• [WORK ORDER] Copy the following data exactly and drop the pictures.

**** DATA EXCERPT

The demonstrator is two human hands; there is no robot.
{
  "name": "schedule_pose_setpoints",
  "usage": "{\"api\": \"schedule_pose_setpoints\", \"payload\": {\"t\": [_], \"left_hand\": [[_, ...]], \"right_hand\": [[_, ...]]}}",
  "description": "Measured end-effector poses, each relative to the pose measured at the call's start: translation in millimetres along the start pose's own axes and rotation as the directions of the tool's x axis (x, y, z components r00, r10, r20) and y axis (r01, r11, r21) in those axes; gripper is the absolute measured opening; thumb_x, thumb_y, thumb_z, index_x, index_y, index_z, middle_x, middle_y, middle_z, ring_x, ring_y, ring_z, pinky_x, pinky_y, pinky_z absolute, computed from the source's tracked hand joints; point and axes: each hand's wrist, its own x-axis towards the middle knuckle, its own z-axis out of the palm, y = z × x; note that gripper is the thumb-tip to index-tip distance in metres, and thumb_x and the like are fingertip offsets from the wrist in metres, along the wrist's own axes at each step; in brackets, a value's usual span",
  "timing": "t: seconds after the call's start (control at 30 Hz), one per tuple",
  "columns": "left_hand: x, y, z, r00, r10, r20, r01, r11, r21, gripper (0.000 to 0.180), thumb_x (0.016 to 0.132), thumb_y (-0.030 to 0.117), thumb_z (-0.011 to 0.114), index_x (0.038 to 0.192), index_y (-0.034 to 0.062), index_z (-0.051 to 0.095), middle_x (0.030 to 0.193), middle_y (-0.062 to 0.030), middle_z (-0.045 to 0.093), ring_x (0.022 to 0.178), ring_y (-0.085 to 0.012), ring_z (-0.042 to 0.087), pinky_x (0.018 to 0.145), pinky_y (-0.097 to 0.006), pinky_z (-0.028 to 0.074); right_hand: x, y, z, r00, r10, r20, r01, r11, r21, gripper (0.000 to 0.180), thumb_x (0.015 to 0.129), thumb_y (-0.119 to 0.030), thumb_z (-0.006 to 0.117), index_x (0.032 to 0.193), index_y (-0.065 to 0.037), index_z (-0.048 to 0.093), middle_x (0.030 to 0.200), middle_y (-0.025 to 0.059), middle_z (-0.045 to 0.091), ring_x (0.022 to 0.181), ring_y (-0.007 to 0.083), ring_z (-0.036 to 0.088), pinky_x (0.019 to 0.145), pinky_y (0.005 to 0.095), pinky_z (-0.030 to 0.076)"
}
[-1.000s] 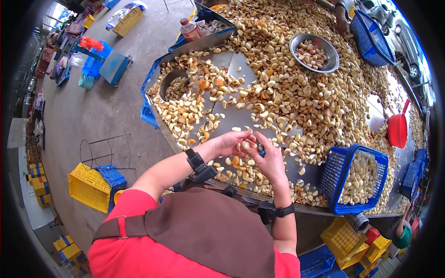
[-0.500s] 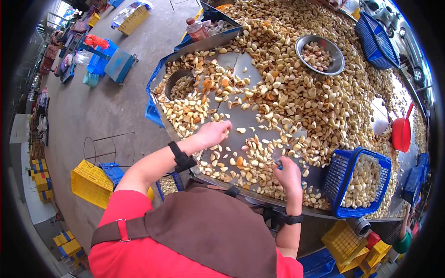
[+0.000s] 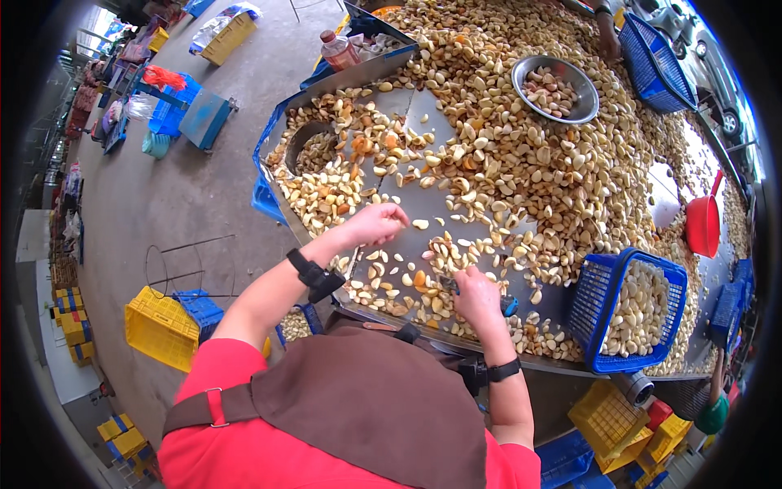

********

• [OUTPUT FOR THIS EXERCISE]
The demonstrator is two human hands; there is no robot.
{
  "name": "schedule_pose_setpoints",
  "usage": "{\"api\": \"schedule_pose_setpoints\", \"payload\": {\"t\": [_], \"left_hand\": [[_, ...]], \"right_hand\": [[_, ...]]}}",
  "description": "Measured end-effector poses, each relative to the pose measured at the call's start: translation in millimetres along the start pose's own axes and rotation as the directions of the tool's x axis (x, y, z components r00, r10, r20) and y axis (r01, r11, r21) in those axes; gripper is the absolute measured opening; thumb_x, thumb_y, thumb_z, index_x, index_y, index_z, middle_x, middle_y, middle_z, ring_x, ring_y, ring_z, pinky_x, pinky_y, pinky_z absolute, computed from the source's tracked hand joints; point and axes: each hand's wrist, its own x-axis towards the middle knuckle, its own z-axis out of the palm, y = z × x; note that gripper is the thumb-tip to index-tip distance in metres, and thumb_x and the like are fingertip offsets from the wrist in metres, along the wrist's own axes at each step; in brackets, a value's usual span",
  "timing": "t: seconds after the call's start (control at 30 Hz), one per tuple",
  "columns": "left_hand: x, y, z, r00, r10, r20, r01, r11, r21, gripper (0.000 to 0.180), thumb_x (0.016 to 0.132), thumb_y (-0.030 to 0.117), thumb_z (-0.011 to 0.114), index_x (0.038 to 0.192), index_y (-0.034 to 0.062), index_z (-0.051 to 0.095), middle_x (0.030 to 0.193), middle_y (-0.062 to 0.030), middle_z (-0.045 to 0.093), ring_x (0.022 to 0.178), ring_y (-0.085 to 0.012), ring_z (-0.042 to 0.087), pinky_x (0.018 to 0.145), pinky_y (-0.097 to 0.006), pinky_z (-0.028 to 0.074); right_hand: x, y, z, r00, r10, r20, r01, r11, r21, gripper (0.000 to 0.180), thumb_x (0.015 to 0.129), thumb_y (-0.119 to 0.030), thumb_z (-0.006 to 0.117), index_x (0.032 to 0.193), index_y (-0.065 to 0.037), index_z (-0.048 to 0.093), middle_x (0.030 to 0.200), middle_y (-0.025 to 0.059), middle_z (-0.045 to 0.091), ring_x (0.022 to 0.181), ring_y (-0.007 to 0.083), ring_z (-0.036 to 0.088), pinky_x (0.019 to 0.145), pinky_y (0.005 to 0.095), pinky_z (-0.030 to 0.076)"
}
[-1.000s] 
[-0.500s] 
[+0.000s] 

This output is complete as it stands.